## EXERCISE OBJECTIVE
The listing below holds a line with "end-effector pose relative" and a line with "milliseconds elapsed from". Reproduce those two lines exactly, plus everything between them.

——

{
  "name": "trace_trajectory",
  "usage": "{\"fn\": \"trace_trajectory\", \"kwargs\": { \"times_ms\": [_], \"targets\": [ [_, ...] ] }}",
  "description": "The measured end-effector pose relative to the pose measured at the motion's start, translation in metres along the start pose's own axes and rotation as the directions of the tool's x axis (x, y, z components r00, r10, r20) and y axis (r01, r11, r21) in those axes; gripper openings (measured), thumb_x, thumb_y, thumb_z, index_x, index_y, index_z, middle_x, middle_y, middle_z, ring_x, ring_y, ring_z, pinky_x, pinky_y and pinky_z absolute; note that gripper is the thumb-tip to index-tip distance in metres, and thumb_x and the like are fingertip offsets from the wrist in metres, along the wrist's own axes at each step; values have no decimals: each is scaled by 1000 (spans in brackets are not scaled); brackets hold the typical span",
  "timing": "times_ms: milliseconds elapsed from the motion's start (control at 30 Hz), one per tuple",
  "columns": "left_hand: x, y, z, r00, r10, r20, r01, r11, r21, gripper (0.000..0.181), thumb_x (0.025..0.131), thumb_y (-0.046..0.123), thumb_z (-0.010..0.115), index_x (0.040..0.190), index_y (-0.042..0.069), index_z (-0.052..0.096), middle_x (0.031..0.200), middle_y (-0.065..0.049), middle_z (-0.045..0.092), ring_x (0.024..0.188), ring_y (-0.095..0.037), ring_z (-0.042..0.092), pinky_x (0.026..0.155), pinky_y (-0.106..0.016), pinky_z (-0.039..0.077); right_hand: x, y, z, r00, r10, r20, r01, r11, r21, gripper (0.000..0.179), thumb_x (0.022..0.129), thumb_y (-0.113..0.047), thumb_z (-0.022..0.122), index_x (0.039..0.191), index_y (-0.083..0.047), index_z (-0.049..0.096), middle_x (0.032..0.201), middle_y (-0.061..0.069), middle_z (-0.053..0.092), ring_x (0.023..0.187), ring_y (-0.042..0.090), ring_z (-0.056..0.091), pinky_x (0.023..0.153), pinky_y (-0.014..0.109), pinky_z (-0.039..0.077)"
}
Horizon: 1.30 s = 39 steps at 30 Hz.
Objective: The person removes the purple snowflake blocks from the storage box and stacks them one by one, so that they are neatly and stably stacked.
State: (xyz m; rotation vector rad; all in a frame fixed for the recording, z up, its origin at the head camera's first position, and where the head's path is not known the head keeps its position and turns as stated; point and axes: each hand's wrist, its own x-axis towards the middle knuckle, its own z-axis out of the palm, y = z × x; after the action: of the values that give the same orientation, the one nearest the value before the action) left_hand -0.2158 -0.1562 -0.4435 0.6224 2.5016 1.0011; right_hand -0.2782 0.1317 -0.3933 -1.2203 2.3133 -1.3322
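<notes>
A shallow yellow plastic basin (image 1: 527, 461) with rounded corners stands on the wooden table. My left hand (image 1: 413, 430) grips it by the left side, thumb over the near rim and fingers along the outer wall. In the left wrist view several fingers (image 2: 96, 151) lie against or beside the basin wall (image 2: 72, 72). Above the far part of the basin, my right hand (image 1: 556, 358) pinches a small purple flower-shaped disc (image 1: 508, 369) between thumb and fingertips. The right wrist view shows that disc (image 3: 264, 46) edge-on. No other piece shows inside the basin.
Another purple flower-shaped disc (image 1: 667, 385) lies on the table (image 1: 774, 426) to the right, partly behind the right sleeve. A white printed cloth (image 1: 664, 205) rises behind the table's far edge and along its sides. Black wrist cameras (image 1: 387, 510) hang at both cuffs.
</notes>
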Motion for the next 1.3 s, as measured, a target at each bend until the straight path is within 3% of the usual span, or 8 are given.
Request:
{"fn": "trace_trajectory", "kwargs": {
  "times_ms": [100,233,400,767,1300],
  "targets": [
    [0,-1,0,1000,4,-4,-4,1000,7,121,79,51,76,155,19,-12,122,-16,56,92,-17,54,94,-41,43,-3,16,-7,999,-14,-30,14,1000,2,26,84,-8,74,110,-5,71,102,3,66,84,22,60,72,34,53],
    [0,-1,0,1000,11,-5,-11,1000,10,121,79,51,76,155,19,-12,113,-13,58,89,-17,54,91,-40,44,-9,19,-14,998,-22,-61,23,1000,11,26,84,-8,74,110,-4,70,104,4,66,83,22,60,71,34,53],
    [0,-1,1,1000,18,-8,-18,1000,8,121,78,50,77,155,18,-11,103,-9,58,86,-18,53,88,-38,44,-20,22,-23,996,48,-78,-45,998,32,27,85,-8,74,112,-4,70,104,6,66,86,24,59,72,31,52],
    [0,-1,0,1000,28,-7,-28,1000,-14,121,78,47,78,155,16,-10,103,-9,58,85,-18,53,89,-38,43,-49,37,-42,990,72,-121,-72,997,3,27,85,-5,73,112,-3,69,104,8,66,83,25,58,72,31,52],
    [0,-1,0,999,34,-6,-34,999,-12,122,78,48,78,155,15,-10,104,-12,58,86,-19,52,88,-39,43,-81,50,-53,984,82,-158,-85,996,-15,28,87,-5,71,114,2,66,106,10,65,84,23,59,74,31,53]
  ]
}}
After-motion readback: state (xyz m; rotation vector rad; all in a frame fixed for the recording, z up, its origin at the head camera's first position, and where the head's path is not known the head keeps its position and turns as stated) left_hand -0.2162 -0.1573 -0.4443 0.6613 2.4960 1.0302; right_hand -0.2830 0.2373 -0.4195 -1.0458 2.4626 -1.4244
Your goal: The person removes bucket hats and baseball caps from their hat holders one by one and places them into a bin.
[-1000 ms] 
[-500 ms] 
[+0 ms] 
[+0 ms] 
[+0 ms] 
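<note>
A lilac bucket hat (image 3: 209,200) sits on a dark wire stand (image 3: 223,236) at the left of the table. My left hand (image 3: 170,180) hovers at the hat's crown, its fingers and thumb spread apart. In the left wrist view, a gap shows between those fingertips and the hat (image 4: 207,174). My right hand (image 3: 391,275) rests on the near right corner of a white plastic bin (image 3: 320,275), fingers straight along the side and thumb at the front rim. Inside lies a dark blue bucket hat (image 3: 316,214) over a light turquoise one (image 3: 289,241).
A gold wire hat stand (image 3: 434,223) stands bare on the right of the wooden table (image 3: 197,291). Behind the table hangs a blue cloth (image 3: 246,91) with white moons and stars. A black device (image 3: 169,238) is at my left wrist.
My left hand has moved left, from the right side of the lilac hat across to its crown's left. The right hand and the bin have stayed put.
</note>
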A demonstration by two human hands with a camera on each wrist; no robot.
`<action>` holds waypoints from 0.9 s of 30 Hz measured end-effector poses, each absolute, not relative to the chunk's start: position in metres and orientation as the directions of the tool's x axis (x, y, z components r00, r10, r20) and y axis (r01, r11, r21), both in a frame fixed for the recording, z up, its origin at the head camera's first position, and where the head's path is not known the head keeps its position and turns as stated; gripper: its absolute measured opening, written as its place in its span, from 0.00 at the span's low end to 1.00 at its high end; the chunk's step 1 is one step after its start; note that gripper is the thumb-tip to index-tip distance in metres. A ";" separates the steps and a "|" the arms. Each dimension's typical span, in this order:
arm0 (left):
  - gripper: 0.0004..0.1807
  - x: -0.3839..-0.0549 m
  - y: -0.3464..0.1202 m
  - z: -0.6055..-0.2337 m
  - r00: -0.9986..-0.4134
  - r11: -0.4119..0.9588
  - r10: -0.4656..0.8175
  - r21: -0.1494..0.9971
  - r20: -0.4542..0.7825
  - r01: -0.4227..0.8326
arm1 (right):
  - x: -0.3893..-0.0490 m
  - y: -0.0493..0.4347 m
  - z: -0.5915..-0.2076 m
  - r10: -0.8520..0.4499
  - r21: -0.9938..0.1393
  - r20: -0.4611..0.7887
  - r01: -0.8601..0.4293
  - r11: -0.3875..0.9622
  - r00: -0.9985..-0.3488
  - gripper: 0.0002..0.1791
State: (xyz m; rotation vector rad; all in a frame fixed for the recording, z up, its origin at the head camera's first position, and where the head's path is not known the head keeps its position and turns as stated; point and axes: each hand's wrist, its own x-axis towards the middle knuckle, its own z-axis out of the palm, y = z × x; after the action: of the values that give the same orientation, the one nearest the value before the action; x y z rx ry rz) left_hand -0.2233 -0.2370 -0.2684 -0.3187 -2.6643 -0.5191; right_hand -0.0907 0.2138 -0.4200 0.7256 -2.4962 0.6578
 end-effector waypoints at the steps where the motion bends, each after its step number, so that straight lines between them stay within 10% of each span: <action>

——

## RESULT
  "description": "The measured end-effector pose relative to the pose measured at the motion's start, translation in metres along the start pose's own axes and rotation as the directions of the tool's x axis (x, y, z components r00, r10, r20) and y axis (r01, r11, r21) in those axes; gripper openings (measured), thumb_x, thumb_y, thumb_z, index_x, index_y, index_z, middle_x, middle_y, middle_z, ring_x, ring_y, ring_z, pinky_x, pinky_y and pinky_z absolute; note that gripper is the thumb-tip to index-tip distance in metres, and thumb_x and the like are fingertip offsets from the wrist in metres, along the wrist's own axes at each step; values have no decimals: each is scaled by 1000 (spans in brackets are not scaled); brackets hold the typical span",
  "timing": "times_ms: milliseconds elapsed from the motion's start (control at 30 Hz), one per tuple",

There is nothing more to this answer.